One chaparral plant, Ceanothus, has leaves that are coated with flammable .Resins. Ceanothus seeds require intense heat for germination, and its roots are specially adapted to enable the plant to grow in areas that were recently burned. Other chaparral shrubs also contain flammable oils and resins in their leaves. The leaves and branches of these plants are small, adding to their flammability.

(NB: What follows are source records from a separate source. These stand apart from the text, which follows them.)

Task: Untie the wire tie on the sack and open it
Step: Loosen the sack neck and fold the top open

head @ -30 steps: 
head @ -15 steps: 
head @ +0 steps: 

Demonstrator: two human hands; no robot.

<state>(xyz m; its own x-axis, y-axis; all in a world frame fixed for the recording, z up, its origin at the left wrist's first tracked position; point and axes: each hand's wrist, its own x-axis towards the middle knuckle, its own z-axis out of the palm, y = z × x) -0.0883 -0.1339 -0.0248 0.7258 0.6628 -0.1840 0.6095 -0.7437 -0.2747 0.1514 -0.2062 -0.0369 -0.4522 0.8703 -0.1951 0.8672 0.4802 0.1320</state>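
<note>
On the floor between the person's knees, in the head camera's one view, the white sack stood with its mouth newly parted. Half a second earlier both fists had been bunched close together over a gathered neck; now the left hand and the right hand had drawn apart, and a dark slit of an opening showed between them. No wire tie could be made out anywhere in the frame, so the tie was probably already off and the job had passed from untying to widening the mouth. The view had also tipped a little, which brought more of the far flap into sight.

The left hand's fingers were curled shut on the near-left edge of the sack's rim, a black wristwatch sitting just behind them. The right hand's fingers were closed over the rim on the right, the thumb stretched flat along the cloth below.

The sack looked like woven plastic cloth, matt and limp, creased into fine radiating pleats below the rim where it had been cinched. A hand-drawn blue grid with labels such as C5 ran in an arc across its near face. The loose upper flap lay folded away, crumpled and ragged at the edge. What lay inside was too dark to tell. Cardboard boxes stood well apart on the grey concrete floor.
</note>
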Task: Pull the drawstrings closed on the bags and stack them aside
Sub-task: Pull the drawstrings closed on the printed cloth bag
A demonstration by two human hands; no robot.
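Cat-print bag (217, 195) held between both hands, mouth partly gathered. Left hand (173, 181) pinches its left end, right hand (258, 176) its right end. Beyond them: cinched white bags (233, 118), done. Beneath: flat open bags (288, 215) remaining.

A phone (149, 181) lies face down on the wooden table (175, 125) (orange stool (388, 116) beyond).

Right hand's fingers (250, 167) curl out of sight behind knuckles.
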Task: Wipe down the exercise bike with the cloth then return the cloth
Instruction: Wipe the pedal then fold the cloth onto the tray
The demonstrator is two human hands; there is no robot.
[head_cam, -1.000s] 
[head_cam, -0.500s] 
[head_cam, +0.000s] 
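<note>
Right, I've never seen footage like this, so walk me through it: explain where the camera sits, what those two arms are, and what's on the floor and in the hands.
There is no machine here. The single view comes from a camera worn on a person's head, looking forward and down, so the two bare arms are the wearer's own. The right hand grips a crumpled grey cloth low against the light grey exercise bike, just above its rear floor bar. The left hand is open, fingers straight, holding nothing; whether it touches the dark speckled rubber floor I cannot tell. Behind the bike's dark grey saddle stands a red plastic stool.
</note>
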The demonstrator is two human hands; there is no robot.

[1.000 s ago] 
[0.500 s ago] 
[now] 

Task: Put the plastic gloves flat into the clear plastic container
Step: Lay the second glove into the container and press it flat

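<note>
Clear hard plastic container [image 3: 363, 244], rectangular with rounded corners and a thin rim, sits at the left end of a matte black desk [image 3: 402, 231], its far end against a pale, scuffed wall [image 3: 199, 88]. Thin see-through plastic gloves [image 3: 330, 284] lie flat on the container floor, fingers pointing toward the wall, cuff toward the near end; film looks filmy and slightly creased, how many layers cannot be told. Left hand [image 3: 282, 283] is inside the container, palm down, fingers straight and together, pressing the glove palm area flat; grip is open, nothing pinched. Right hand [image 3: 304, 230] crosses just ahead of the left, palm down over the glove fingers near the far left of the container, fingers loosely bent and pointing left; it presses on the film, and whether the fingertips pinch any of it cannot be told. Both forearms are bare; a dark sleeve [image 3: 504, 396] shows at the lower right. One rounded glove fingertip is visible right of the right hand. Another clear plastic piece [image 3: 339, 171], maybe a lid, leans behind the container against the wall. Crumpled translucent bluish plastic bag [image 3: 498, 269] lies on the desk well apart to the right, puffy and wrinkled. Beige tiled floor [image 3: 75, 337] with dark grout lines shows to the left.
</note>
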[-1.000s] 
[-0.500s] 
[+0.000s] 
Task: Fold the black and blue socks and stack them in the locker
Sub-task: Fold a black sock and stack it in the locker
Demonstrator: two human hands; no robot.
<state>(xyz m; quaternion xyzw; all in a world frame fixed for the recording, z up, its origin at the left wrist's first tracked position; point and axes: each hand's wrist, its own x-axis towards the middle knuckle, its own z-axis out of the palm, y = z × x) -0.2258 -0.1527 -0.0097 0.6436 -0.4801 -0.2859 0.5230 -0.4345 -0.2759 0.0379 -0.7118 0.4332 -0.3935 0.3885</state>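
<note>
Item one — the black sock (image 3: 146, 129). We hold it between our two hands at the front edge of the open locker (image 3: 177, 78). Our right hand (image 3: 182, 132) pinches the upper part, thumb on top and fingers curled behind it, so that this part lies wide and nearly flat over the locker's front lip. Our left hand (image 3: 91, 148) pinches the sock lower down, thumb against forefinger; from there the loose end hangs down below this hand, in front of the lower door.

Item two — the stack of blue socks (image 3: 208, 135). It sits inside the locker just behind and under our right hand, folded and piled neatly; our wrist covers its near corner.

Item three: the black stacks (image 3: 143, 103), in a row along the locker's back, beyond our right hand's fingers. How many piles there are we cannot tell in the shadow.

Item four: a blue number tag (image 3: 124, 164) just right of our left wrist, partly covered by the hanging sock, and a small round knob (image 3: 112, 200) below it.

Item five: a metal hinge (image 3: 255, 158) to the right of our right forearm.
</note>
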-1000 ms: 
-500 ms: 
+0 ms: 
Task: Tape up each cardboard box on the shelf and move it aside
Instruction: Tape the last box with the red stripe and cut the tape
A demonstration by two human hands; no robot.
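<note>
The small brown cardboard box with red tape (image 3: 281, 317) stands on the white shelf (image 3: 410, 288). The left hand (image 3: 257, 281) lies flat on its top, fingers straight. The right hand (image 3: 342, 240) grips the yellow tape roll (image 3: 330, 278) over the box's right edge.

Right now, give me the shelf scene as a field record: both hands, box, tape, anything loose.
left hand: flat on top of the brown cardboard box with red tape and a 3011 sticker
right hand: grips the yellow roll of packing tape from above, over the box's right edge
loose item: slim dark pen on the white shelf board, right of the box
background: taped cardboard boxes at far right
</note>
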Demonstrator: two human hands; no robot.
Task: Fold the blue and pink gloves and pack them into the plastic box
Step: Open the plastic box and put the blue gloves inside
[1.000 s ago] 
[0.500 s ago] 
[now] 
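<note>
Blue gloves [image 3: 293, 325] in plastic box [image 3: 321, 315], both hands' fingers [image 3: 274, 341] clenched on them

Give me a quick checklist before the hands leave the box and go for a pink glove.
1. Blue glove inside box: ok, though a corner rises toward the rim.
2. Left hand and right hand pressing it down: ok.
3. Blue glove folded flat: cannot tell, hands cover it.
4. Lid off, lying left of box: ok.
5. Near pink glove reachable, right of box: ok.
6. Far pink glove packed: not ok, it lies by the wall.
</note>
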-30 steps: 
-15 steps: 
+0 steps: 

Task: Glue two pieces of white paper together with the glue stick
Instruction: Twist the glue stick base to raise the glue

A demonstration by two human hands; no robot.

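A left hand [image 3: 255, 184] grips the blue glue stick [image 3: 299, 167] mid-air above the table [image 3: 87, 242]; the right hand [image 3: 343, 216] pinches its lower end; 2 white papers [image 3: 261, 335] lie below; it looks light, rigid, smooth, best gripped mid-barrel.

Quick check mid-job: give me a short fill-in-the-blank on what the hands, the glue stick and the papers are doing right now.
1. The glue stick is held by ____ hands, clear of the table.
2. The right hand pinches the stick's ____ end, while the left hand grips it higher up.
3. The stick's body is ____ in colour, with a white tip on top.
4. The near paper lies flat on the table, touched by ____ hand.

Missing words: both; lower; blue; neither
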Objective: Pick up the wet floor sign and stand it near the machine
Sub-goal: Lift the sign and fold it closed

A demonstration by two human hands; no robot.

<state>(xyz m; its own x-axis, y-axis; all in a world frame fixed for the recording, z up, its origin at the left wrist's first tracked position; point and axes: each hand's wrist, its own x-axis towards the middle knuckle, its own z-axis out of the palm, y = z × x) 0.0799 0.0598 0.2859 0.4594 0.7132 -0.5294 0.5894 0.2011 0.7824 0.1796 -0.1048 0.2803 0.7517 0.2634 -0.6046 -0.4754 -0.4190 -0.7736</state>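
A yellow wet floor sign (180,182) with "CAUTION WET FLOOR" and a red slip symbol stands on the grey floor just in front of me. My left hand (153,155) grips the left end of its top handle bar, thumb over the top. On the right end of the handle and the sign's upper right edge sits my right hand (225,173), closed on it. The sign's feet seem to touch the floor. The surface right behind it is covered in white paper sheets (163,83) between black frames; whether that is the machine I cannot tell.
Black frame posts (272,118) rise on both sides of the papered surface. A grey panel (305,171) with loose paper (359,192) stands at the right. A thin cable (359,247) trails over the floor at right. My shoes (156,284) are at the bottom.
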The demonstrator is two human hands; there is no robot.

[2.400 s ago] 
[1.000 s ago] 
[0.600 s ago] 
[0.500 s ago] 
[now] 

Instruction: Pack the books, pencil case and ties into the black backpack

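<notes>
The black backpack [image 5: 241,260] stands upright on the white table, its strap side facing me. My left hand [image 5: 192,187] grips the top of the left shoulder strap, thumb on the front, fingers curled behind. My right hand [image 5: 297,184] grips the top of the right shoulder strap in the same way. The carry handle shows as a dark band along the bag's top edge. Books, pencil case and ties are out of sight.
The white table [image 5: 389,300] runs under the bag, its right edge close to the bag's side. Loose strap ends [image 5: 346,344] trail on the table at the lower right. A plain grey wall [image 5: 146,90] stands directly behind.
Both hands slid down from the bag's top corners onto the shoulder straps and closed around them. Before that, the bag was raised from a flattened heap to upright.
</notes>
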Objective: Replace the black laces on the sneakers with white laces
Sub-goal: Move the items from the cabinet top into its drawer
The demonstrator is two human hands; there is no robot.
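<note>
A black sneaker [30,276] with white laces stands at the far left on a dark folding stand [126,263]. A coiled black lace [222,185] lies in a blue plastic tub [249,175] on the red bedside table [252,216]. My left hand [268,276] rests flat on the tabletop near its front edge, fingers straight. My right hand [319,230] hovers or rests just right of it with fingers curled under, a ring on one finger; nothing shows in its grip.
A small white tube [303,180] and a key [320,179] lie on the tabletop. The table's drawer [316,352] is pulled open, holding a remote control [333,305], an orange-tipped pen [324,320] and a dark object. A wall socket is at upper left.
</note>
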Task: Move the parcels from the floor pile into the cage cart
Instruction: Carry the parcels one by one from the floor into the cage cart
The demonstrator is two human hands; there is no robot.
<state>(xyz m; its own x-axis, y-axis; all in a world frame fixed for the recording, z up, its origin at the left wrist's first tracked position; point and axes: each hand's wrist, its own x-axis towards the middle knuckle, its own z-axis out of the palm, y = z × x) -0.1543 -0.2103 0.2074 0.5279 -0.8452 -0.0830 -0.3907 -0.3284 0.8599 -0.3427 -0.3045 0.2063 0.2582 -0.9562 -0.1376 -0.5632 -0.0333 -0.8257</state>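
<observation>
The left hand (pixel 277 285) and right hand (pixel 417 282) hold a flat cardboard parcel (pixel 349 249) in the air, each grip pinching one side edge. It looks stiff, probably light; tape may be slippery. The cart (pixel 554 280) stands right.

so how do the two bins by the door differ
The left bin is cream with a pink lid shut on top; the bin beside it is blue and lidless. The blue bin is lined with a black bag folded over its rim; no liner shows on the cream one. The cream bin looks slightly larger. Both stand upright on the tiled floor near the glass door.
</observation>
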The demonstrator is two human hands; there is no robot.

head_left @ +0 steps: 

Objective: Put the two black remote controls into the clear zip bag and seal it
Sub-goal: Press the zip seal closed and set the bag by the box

Chaparral plants sprout quickly, and grow and spread rapidly. This rapid growth, along with the plants' ability to produce heat-resistant seeds that remain dormant yet viable in ground litter for long periods of time, contributes to the ability of chaparral flora to recover quickly following fire. Furthermore, many nutrients are locked in the foliage of chaparral plants. Through burning, these nutrients are recycled back into the soil.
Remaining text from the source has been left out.